§ **Work order**
What is needed is an exact reproduction of the lines in the records below, starting at the line with "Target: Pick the" and ending at the line with "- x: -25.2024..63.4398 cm", both included, and nothing else; pictures stay out.

§ **Data extracted from a collection**
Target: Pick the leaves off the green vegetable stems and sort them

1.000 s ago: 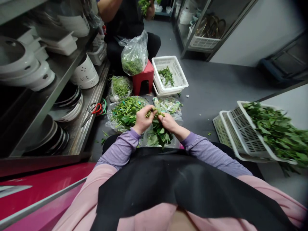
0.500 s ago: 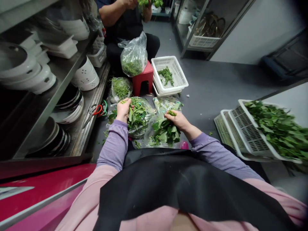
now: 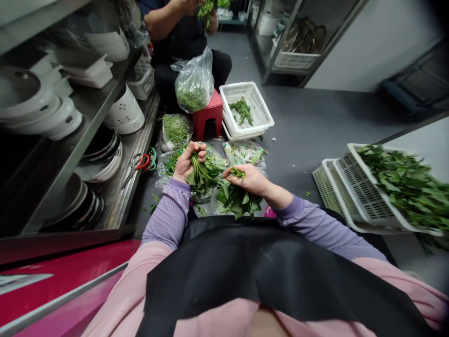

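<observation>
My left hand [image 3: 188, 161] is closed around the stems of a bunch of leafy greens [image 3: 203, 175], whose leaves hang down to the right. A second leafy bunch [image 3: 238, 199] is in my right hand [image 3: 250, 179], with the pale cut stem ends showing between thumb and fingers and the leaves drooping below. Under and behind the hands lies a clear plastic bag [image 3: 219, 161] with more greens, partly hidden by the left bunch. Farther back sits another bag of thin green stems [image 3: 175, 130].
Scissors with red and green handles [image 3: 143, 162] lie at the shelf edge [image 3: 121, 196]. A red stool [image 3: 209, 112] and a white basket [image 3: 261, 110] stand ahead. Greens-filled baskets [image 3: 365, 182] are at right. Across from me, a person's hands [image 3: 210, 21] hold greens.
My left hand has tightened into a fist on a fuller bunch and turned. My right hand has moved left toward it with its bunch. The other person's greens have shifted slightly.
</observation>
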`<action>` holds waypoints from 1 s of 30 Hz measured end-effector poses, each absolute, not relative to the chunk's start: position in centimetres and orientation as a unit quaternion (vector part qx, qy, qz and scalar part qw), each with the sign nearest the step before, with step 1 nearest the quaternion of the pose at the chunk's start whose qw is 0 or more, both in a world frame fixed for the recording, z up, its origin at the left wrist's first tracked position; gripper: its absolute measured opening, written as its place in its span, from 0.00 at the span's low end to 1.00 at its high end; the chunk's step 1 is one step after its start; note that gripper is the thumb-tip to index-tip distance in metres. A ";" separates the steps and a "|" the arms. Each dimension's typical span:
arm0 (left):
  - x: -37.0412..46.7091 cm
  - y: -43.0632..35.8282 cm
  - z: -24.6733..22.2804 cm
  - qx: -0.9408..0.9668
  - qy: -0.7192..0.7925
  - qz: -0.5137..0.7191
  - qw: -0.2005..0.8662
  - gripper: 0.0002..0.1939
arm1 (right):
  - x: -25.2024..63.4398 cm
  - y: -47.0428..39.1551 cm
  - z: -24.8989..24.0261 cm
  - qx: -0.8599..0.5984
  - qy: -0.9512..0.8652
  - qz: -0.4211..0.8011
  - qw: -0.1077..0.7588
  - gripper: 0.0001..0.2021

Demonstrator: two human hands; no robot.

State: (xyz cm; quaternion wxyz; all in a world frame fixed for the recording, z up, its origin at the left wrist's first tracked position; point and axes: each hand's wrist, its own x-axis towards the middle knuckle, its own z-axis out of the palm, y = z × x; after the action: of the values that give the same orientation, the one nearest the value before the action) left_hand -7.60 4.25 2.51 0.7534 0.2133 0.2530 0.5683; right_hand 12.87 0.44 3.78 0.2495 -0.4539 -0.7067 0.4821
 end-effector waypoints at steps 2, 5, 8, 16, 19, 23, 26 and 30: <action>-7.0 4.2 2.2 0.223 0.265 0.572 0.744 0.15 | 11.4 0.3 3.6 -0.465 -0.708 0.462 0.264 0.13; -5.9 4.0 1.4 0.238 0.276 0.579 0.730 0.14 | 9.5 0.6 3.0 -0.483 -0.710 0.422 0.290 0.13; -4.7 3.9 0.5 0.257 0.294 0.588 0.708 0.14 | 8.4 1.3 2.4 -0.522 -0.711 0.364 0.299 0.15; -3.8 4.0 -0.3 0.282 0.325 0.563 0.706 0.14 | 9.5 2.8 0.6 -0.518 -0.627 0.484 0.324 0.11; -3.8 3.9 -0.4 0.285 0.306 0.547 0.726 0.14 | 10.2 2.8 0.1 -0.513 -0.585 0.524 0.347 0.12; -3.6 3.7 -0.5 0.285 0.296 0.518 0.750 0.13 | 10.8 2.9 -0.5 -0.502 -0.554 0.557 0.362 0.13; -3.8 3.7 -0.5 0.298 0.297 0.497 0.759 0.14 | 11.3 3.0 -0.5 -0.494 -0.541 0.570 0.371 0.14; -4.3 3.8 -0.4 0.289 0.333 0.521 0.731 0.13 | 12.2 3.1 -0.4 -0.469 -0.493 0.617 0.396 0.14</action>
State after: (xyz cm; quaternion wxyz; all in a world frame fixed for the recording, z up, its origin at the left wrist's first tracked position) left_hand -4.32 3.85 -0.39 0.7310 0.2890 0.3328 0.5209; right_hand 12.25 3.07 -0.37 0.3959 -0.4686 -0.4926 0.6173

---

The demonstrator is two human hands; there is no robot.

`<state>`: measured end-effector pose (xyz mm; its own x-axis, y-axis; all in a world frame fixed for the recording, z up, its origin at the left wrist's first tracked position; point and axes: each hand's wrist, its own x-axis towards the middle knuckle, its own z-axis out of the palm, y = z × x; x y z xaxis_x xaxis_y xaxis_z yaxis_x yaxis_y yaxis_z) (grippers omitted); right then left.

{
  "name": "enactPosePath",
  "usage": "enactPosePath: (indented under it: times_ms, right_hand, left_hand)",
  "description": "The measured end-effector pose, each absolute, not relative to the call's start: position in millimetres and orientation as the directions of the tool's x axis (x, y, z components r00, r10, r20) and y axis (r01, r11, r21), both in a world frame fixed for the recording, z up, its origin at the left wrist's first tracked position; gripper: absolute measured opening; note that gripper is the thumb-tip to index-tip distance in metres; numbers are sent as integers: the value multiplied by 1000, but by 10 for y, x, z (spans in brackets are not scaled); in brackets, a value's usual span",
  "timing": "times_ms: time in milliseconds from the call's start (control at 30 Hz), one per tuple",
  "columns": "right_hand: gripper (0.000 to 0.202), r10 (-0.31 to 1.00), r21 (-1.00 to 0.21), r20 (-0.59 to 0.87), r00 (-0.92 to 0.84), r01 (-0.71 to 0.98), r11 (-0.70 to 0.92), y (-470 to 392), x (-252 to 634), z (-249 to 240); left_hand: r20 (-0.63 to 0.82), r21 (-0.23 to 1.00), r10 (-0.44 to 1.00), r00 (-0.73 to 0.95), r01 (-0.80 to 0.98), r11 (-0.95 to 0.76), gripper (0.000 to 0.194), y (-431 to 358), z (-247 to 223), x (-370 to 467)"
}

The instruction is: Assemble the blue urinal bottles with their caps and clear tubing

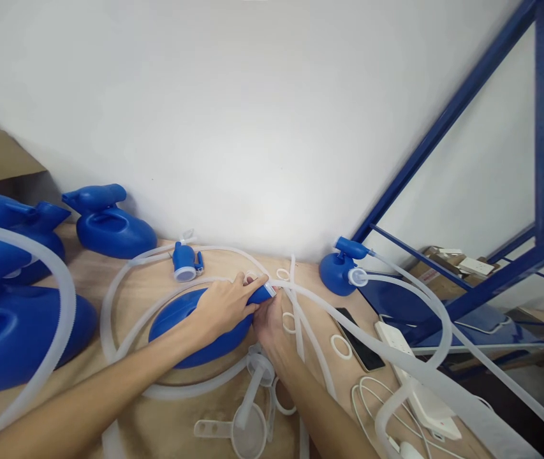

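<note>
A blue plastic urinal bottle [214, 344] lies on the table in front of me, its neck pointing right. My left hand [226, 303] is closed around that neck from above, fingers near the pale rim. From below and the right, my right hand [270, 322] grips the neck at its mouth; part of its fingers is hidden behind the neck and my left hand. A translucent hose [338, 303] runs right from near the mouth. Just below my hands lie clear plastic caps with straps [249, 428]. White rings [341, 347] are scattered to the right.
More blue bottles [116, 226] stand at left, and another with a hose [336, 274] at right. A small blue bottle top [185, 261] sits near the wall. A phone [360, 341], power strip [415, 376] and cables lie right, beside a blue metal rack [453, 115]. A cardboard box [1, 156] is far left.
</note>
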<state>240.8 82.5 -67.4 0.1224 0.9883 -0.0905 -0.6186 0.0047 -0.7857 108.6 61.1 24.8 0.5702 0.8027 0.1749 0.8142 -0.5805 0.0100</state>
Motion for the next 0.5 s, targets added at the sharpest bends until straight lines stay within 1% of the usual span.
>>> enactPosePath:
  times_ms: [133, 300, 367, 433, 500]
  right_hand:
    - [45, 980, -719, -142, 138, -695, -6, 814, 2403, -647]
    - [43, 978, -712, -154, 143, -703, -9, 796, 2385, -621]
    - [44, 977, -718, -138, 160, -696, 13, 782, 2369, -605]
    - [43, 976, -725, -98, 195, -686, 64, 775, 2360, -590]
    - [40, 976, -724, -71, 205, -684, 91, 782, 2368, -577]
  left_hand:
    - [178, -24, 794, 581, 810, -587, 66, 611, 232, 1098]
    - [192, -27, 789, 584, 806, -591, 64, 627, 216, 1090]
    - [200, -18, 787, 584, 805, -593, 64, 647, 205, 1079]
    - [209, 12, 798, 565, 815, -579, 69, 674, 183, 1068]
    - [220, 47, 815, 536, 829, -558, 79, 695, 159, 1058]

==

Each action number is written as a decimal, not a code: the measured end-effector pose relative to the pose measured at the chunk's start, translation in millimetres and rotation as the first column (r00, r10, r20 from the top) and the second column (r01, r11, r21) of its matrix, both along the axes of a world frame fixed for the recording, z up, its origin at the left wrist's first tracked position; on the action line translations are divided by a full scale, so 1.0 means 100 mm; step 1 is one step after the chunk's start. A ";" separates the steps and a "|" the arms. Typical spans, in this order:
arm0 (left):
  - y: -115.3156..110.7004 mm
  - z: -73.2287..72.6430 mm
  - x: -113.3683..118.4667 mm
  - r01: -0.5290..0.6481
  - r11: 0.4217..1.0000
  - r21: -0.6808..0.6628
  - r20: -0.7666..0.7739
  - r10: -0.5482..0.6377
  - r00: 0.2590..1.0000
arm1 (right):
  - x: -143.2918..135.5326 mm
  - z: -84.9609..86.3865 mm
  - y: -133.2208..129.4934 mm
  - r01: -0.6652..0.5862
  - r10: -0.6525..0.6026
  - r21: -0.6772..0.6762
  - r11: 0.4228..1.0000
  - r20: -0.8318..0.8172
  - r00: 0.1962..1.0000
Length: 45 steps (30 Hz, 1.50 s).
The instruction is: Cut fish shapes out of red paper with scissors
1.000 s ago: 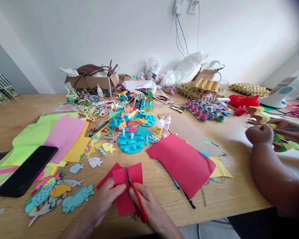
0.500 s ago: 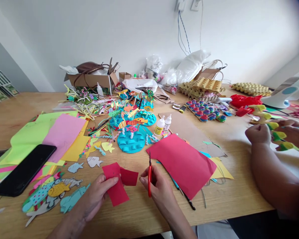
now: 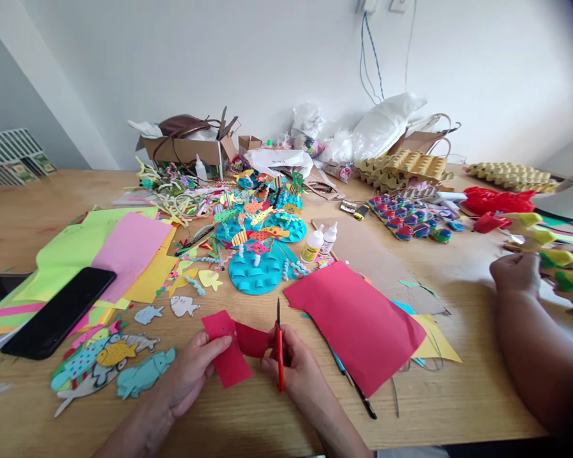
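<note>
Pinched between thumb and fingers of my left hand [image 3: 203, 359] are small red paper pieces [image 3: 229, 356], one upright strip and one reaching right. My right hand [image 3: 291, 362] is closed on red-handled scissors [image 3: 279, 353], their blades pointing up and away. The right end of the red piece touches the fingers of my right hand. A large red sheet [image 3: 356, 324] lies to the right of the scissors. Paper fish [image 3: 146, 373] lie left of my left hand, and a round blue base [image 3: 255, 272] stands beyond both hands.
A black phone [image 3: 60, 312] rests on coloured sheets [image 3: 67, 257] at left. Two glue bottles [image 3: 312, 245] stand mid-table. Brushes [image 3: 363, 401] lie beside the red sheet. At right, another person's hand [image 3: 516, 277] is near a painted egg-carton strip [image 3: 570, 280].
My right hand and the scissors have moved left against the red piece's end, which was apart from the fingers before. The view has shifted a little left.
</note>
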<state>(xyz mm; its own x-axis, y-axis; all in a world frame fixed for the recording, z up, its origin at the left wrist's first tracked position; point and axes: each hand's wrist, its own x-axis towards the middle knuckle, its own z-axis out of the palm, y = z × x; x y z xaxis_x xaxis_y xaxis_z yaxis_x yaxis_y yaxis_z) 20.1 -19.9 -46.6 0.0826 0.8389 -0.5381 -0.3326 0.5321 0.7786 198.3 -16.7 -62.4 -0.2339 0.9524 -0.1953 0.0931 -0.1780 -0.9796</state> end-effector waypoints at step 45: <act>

§ **Output of the task**
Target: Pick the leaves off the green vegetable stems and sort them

1.000 s ago: 
0.500 s ago: 
now: 

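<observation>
My left hand [image 3: 188, 161] is closed around the stems of a bunch of leafy greens [image 3: 203, 175], whose leaves hang down to the right. A second leafy bunch [image 3: 238, 199] is in my right hand [image 3: 250, 179], with the pale cut stem ends showing between thumb and fingers and the leaves drooping below. Under and behind the hands lies a clear plastic bag [image 3: 219, 161] with more greens, partly hidden by the left bunch. Farther back sits another bag of thin green stems [image 3: 175, 130].
Scissors with red and green handles [image 3: 143, 162] lie at the shelf edge [image 3: 121, 196]. A red stool [image 3: 209, 112] and a white basket [image 3: 261, 110] stand ahead. Greens-filled baskets [image 3: 365, 182] are at right. Across from me, a person's hands [image 3: 210, 21] hold greens.
My left hand has tightened into a fist on a fuller bunch and turned. My right hand has moved left toward it with its bunch. The other person's greens have shifted slightly.
</observation>
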`<action>` holds waypoints from 1 s of 30 Hz measured end-effector poses, each absolute, not relative to the chunk's start: position in centimetres and orientation as a unit quaternion (vector part qx, qy, qz and scalar part qw), each with the sign nearest the step before, with step 1 nearest the quaternion of the pose at the chunk's start whose qw is 0 or more, both in a world frame fixed for the recording, z up, its origin at the left wrist's first tracked position; gripper: its absolute measured opening, written as its place in its span, from 0.00 at the span's low end to 1.00 at its high end; the chunk's step 1 is one step after its start; note that gripper is the thumb-tip to index-tip distance in metres. A ";" separates the steps and a "|" the arms. Each dimension's typical span:
arm0 (left):
  - x: -37.0412..46.7091 cm
  - y: -43.0632..35.8282 cm
  - z: -24.6733..22.2804 cm
  - qx: -0.9408..0.9668
  - qy: -0.7192..0.7925
  - qz: -0.5137..0.7191
  - qw: -0.2005..0.8662
  - gripper: 0.0002..0.1939
arm1 (right):
  - x: -25.2024..63.4398 cm

The exercise has been completed in full.